WHO WILL BENEFIT: The scientific community will benefit in a number of ways, by gaining access to a genuinely breakthrough technology that allows scientists to enable the immense changes that can be effected via the use of synbio methods on a genome-wide scale, along with the recognition that the differential influence (not just all up or all down) is what underlies this. Evidence that this really is a breakthrough technology comes from the fact that Inscripta has already raised over $130M (evidence at https://www.crunchbase.com/organization/inscripta#section-overview).

So far as biotechnology more generally is concerned, companies will benefit from knowledge of the benefits of these approaches for genome-wide refactoring and its utility in improving the production of desirable enzymes and small molecules. Quantitative models of biochemical networks networks are still in their infancy, and efforts in this direction are largely data-limited. By providing high-throughput, highly quantitative datasets to the community, we will advance the field and allow others to build on this work.

HOW WILL THEY BENEFIT: As is our practice, all pertinent data are made available in public databases, and OA publishing has long been our norm. We shall also hold frequent workshops in Liverpool and elsewhere, to assist dissemination of this technology and our ownresearch results. We have pioneered in the Altmetrics field for digital dissemination: indeed, in a recent Nature article (Altmetrics make their mark. Nature 2013; 500:491-492) Kwok highlighted the fact that the PI's paper Hull D, Pettifer SR, Kell DB: Defrosting the digital library: bibliographic tools for the next generation web. PLoS Comput Biol 2008; 4:e1000204, was the most accessed ever in any PLoS journal, with over 53,000 accesses (it is past 110,000 now). Another (Open Access paper) has just passed 100,000 (Kell DB: Iron behaving badly: inappropriate iron chelation as a major contributor to the aetiology of vascular and other progressive inflammatory and degenerative diseases. BMC Med Genom 2009, 2:2). We shall work closely with University KT staff and industrial IP offices as part of this project. Finally, having secured any IP, we shall, of course, seek actively to communicate our scientific findings to the wider research community through scientific meetings, scholarly publications and press releases.

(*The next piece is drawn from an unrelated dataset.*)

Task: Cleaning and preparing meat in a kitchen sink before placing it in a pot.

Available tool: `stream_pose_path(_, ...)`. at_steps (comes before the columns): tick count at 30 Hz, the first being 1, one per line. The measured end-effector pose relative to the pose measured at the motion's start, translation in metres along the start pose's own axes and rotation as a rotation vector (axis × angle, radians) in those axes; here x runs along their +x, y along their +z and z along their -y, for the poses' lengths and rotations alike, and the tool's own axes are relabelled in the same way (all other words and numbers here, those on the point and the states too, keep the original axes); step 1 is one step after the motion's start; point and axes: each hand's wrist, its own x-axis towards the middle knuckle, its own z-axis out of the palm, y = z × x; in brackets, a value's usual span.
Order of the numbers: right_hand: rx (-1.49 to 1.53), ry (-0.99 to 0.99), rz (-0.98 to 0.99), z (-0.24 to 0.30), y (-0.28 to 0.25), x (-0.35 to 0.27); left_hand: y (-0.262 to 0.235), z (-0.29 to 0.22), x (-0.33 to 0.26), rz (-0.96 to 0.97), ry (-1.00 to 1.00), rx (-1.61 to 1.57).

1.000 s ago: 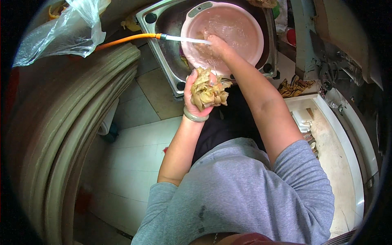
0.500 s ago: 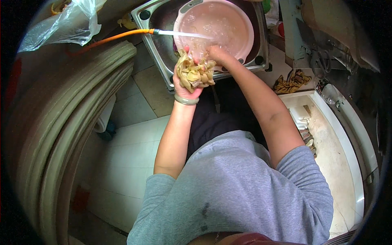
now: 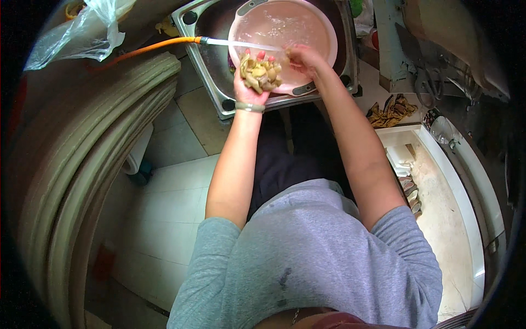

THE WIDER COMMUNITY: DBK (@dbkell) and many of the other applicants are well known bloggers and tweeters, and social media will provide a novel and useful means of disseminating our findings.

COMMUNICATIONS: We have already made a video describing our recent novel method for AMR https://umip.com/current-technologies/our-technologies/novel-method-for-rapid-antimicrobial-susceptibility-testing/, and we have commissioned SciAni Ltd to produce an animation of our membrane transporter projects. We will communicate with relevant industrial and academic partners both directly and via the meetings of relevant learned societies (we are members of several). 2020 is the 75th anniversary of the Microbiology Society, and (as a previous Fleming lecturer) the PI has already been invited to attend this major meeting. In year three of the Project, we will organise a half-day meeting to explain our research to interested industrial scientists. However, we will also provide a video link to facilitate the participation of those who are unable to travel to Liverpool.